The financing plan, sponsored by Commissioner Juan C. Zapata, could tie up an effort by county judges and lawyers to quickly settle on a replacement strategy for the 1928 civil courthouse. Voters in November rejected a tax increase to fund a $390 million replacement of the courthouse to be built somewhere downtown, with county officials in talks with All Aboard Florida to possibly put it on part of the land the company secured for a new train-depot complex.
But a proposal by contractor Munilla Construction Management would build the new courthouse off Northwest 12th Street, next to the county’s existing Richard E. Gerstein criminal courthouse.
The idea would be to combine some shared services, such as parking and jury-pool facilities, while giving an economic boost to the relatively scruffy area that surrounds the criminal courthouse and nearby Jackson medical campus. But the plan, backed by Zapata, would also shift the center of gravity for Miami’s legal industry, and the idea drew criticism from the committee’s chairwoman.
“As long as civil is proposed to be added to the criminal justice compound, I won’t support it,” said Commissioner Sally Heyman, saying the combination would worsen the traffic bog that often forms around the area known as the Civic Center. “There is one exit off the expressway there, and it’s always clogged up.”
In a statement, Chief Judge Bertila Soto said: “We are open to all options that meet the needs of the courts and this community.”
In its corner, MCM has state Rep. Erik Fresen, a Republican lawmaker who signed on as a lobbyist for the contractor. But with at least three major construction projects in the mix, other big players are maneuvering to make a bid, according to people familiar with the process. The Geo Group, a prison-management company in Boca Raton that also builds jails, has signed up procurement lobbyist Luis Gazitua and Ron Book, one of the top lobbyists in Florida.

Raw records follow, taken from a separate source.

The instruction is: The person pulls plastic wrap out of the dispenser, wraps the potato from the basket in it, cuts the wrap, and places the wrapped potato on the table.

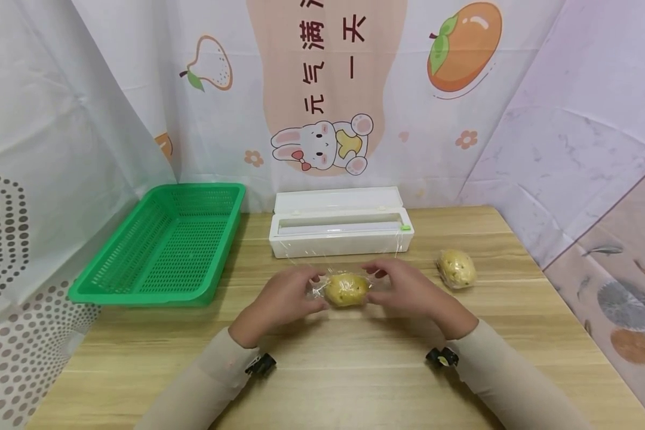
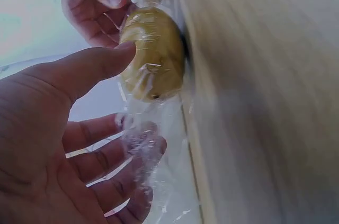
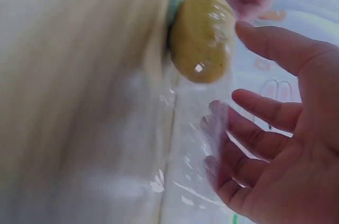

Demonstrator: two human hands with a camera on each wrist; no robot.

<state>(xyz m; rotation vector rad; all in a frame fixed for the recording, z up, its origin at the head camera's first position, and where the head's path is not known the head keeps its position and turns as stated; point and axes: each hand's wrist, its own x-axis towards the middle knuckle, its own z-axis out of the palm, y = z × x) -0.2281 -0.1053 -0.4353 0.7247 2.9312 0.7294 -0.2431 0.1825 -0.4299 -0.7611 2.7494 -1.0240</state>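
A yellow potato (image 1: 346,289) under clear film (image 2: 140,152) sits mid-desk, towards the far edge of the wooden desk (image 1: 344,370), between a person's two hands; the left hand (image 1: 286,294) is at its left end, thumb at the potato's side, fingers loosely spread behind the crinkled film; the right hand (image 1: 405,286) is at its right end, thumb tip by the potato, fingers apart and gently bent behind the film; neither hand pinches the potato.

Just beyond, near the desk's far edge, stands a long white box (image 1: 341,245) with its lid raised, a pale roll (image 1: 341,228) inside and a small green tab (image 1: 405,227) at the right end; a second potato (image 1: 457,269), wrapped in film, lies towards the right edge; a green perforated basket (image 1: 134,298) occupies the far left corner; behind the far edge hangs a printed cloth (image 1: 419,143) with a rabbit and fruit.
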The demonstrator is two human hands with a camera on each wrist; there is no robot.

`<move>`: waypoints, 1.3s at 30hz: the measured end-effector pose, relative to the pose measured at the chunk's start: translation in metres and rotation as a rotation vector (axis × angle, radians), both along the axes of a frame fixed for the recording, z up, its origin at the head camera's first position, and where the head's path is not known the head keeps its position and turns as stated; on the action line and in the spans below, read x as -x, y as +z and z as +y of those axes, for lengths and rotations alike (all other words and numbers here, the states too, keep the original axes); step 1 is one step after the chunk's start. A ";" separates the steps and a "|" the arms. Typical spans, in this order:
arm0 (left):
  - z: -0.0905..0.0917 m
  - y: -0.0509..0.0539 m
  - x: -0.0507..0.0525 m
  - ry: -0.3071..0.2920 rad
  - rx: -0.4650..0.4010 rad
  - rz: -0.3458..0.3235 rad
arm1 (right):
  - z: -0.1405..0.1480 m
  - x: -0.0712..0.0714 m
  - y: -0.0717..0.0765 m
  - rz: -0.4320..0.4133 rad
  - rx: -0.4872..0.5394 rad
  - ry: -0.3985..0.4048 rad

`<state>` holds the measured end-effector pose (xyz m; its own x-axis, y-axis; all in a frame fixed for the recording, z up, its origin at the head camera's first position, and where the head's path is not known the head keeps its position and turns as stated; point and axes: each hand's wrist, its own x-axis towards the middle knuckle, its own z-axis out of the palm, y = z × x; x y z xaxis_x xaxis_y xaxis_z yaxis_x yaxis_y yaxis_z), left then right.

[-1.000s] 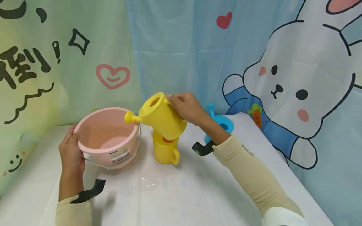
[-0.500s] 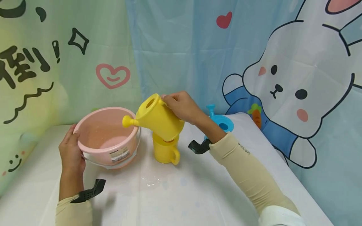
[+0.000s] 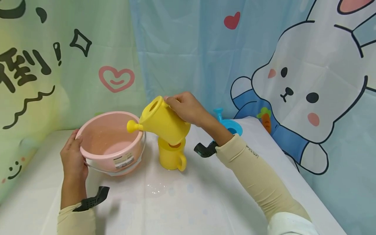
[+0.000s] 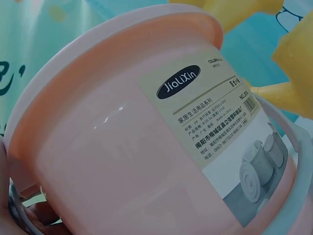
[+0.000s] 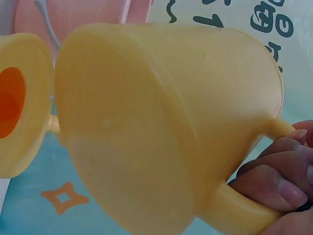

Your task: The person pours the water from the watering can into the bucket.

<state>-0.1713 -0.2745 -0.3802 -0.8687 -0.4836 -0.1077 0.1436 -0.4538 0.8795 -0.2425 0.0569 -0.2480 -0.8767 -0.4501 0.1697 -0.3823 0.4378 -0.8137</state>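
"What's nearest you?"

"A few clear-looking drops (image 3: 156, 188) on the white table (image 3: 205, 202), at seven o'clock from the standing yellow vessel (image 3: 168, 156). Then your left hand (image 3: 73, 158), fingers curled on the pink bucket (image 3: 105, 159) at its nine o'clock side, probably to keep it steady."

"And my right?"

"Your right hand (image 3: 186, 108) grips the handle of the tilted yellow can (image 3: 168, 122), raised at about two o'clock from the bucket. Holding it from behind likely lets you aim the spout (image 3: 136, 126) at the bucket's mouth; I can't make out any stream."

"Does the can rest on the vessel?"

"Can't tell. The vessel stands at six o'clock beneath it, seemingly just parked there, its top opening partly covered from your view."

"Anything beyond?"

"A blue watering can (image 3: 232, 124) at three o'clock, behind your forearm, perhaps set aside from the work. Farthest, at twelve, the printed curtain (image 3: 182, 58)."
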 end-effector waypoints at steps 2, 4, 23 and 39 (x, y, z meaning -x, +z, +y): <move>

“There is going to be at least six proposers,” Fresen said after the meeting.
Budget documents last year said it would cost about $330 million to build a new 2,000-bed county jail near the federal detention center off Krome Avenue. Fresen said MCM would propose a 5,000-bed facility there, with another 1,700-bed companion jail to rise next to the county’s existing Turner Guilford Knight Correctional Center jail in Doral. The new civil courthouse proposed to voters carried a $365 million price tag, but there were no cost estimates available Wednesday for redoing the criminal courthouse.
The addition of a major jail construction effort complicates what had been a debate over what to do about the 1928 civil courthouse. Miami-Dade Mayor Carlos Gimenez issued a memo to commissioners this week saying the building does not present any health hazards for workers and visitors, and that chronic leaks at the building should be fixed by next summer.
While judges and the legal industry have portrayed the courthouse situation as a crisis, critics led by school board member Raquel Regalado see the alarm as a way to rush through approval of a new courthouse.
“Clearly the administration knew that the campaign for the [courthouse] bond was misleading the public by saying that the building was sick,” Regalado, a potential Gimenez challenger in 2016, said in a statement Wednesday.
In her statement, Chief Judge Soto said the leaks continue even as the mayor issued his statement. “Yesterday and today, we’ve had active water leaks due to rain in courtrooms on two floors while court was in session — including the historic courtroom on the 6th floor,” she wrote.